*** LISTED RECORDS Section Begins ***

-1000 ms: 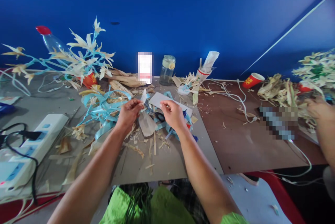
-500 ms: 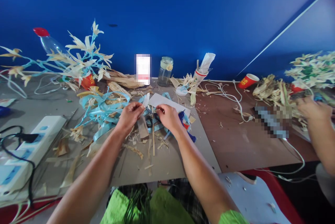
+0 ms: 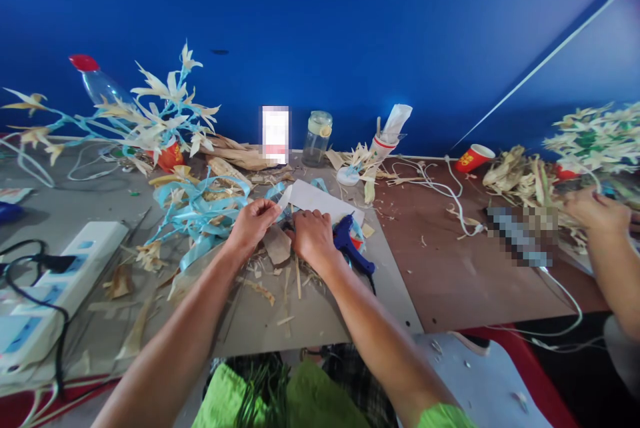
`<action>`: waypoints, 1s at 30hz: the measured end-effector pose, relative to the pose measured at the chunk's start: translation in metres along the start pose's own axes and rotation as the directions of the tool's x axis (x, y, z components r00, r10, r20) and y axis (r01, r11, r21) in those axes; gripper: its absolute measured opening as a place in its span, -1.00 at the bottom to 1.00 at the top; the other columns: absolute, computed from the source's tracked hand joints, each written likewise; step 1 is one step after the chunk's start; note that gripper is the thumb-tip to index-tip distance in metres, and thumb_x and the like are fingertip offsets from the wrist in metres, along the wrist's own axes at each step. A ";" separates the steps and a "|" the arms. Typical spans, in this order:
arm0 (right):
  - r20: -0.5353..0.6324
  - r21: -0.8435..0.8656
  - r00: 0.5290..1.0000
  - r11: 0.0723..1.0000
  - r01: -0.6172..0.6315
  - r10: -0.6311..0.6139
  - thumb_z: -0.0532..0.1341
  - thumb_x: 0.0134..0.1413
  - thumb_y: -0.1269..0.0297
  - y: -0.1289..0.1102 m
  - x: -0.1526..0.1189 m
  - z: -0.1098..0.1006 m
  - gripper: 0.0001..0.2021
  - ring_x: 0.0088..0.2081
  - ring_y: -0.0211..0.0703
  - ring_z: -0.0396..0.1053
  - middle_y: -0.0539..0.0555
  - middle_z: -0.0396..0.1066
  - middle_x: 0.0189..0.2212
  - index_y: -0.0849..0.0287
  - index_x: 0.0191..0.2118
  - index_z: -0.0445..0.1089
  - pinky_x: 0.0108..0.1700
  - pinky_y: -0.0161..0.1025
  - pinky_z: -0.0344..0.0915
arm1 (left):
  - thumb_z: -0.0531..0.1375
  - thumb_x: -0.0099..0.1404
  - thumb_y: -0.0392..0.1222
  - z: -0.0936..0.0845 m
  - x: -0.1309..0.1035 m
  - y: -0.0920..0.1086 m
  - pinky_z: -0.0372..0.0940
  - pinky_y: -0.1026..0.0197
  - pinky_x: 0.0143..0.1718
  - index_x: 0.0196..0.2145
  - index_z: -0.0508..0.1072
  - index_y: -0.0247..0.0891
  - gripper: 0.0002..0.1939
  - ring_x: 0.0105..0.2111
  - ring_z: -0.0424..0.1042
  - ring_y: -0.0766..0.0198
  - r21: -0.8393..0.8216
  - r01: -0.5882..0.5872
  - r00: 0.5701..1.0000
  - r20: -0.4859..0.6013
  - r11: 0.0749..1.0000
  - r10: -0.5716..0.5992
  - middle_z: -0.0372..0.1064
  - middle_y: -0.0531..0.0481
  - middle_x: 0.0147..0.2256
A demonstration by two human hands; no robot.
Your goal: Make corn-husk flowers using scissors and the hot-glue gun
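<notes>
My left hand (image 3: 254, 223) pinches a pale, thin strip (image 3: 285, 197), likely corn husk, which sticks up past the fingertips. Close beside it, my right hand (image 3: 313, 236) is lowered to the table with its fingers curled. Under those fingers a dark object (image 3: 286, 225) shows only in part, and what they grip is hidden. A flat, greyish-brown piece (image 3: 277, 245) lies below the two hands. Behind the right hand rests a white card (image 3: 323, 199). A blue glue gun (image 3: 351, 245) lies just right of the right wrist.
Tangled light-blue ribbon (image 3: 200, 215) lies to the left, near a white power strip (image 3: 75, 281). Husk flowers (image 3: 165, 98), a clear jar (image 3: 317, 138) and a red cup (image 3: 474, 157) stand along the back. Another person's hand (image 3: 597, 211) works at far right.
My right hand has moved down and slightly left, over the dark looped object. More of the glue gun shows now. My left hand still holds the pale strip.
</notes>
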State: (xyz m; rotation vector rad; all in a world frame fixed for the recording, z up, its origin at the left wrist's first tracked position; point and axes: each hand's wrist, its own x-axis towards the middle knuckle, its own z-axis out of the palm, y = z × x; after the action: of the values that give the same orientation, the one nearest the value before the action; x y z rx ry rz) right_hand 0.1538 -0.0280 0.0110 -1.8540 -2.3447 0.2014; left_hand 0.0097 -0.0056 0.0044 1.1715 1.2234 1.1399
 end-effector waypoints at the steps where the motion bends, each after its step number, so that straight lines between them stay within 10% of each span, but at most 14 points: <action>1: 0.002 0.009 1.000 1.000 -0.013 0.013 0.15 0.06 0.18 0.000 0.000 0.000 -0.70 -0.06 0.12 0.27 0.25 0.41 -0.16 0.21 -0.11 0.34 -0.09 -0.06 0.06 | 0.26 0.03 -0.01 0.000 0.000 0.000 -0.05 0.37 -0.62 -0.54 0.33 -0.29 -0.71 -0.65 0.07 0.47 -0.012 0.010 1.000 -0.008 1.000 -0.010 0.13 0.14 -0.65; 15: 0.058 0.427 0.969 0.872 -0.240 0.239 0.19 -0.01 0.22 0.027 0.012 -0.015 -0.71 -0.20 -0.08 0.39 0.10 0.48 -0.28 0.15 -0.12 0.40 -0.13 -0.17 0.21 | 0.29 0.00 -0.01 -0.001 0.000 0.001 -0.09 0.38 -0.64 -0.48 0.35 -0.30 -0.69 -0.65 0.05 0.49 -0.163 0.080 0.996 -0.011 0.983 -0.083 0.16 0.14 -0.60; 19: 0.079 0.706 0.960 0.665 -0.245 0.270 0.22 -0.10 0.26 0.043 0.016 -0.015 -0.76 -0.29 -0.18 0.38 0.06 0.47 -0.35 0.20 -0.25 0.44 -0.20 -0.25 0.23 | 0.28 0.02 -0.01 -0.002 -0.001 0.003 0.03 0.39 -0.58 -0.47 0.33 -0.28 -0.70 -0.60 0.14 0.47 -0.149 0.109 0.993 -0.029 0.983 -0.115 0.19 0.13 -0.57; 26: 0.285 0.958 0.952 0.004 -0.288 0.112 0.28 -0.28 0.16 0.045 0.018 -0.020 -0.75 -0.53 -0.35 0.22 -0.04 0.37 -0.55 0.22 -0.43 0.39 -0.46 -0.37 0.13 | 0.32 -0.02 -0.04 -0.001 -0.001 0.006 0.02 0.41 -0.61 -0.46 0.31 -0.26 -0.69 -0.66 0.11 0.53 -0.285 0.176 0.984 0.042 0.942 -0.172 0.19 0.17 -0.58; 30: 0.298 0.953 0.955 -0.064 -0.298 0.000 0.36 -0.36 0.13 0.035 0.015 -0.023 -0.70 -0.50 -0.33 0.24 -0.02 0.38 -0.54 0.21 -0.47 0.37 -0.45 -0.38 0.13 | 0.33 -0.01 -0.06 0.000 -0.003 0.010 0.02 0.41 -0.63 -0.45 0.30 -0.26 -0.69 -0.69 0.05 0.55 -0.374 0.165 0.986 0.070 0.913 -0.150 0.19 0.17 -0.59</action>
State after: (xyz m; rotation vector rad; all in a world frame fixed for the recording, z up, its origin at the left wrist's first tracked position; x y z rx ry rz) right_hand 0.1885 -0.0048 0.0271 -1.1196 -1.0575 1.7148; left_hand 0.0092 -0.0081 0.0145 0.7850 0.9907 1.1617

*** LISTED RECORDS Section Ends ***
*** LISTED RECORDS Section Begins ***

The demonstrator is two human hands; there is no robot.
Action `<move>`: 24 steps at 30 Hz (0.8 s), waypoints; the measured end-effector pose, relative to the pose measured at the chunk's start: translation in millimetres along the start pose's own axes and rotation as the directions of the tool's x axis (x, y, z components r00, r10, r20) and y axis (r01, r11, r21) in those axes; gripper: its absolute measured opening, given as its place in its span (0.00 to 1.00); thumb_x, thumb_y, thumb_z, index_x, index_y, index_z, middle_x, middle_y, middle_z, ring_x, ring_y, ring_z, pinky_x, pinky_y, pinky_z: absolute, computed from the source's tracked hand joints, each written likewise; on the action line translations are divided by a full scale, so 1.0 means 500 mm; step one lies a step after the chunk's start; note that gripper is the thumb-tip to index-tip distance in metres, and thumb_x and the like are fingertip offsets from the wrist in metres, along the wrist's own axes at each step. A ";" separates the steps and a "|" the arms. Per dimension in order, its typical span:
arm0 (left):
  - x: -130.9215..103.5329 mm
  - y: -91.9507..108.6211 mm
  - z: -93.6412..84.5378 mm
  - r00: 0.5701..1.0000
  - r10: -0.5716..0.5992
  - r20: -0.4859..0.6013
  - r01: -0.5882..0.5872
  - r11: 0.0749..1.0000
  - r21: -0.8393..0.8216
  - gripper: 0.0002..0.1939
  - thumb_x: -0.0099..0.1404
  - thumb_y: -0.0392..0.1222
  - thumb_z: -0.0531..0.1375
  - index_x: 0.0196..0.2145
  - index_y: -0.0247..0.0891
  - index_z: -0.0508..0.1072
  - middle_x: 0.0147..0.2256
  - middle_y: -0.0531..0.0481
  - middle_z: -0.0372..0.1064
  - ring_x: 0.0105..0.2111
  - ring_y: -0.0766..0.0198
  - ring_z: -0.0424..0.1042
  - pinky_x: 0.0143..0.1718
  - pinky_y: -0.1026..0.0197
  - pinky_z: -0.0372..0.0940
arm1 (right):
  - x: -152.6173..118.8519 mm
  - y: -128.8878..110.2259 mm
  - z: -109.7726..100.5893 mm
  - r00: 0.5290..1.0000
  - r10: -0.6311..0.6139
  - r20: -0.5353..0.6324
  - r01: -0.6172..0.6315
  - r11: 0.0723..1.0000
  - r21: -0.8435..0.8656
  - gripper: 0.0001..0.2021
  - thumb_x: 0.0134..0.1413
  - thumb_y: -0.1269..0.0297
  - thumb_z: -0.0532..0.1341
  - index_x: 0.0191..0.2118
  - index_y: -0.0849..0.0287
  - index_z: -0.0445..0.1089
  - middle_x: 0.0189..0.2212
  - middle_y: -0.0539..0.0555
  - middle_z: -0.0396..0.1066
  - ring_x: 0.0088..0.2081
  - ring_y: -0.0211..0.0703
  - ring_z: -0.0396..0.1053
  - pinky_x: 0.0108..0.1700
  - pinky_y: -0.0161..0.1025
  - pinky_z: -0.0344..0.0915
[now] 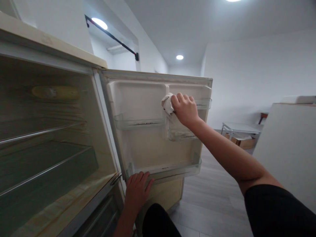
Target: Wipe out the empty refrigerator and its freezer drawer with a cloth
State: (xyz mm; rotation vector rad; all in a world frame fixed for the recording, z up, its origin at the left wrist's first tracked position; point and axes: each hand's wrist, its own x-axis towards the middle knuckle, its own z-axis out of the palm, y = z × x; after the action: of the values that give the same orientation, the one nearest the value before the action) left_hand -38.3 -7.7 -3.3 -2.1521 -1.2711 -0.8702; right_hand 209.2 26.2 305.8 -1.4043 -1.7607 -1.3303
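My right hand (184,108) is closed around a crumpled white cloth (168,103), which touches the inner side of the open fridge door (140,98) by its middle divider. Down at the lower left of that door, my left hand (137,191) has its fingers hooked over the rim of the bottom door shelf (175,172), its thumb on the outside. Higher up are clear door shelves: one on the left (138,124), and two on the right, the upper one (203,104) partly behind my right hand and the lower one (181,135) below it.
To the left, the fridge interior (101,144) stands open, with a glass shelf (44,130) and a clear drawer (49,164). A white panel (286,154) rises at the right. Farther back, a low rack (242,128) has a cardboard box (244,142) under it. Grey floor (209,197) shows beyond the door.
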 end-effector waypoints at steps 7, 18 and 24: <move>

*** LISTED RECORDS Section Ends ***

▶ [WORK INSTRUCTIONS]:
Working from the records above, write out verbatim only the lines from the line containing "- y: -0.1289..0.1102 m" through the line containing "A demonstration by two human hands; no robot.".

▶ [RESPONSE BOX]:
  - y: -0.1289..0.1102 m
  - x: -0.1526..0.1189 m
  - z: -0.1098..0.1006 m
  - gripper: 0.0001..0.2021
  - ring_x: 0.0088..0.2081
  - ring_y: -0.0211..0.0703
  - ring_z: -0.0396..0.1053
  - middle_y: -0.0539..0.0555
  - middle_z: -0.0396..0.1066
  - middle_x: 0.0189..0.2212
  - index_y: -0.0849..0.0287
  - index_x: 0.0191..0.2118
  - index_z: -0.0445..0.1089
  - pinky_x: 0.0108..0.1700
  - pinky_y: -0.0161..0.1025
  - pinky_z: -0.0344..0.0915
arm1 (left):
  - thumb_z: -0.0531..0.1375
  - thumb_x: -0.0099..0.1404
  - thumb_y: -0.0392..0.1222
  - z: -0.0936..0.0845 m
  - x: -0.1309..0.1035 m
  - y: -0.0920..0.1086 m
  - pinky_z: -0.0372..0.0940
  - pinky_y: -0.1026..0.0197
  - pinky_x: 0.0143..0.1718
  - index_x: 0.0196..0.2145
  - index_z: -0.0508..0.1072
  - index_y: -0.0247..0.0891
  - gripper: 0.0002..0.1939
  - ring_x: 0.0105..0.2111
  - ring_z: -0.0424..0.1042
  - ring_y: -0.0766..0.0198
  - r21: -0.8393..0.8216
  - r01: -0.5882..0.5872
  - r00: 0.5701..1.0000
  - r20: -0.4859..0.6013
  - r11: 0.0749..1.0000
  - r10: -0.5716..0.5992
  - middle_z: -0.0372..0.1064
  - middle_y: -0.0531..0.0481
  - middle_x: 0.0147..0.2256
A demonstration by two human hands; no robot.

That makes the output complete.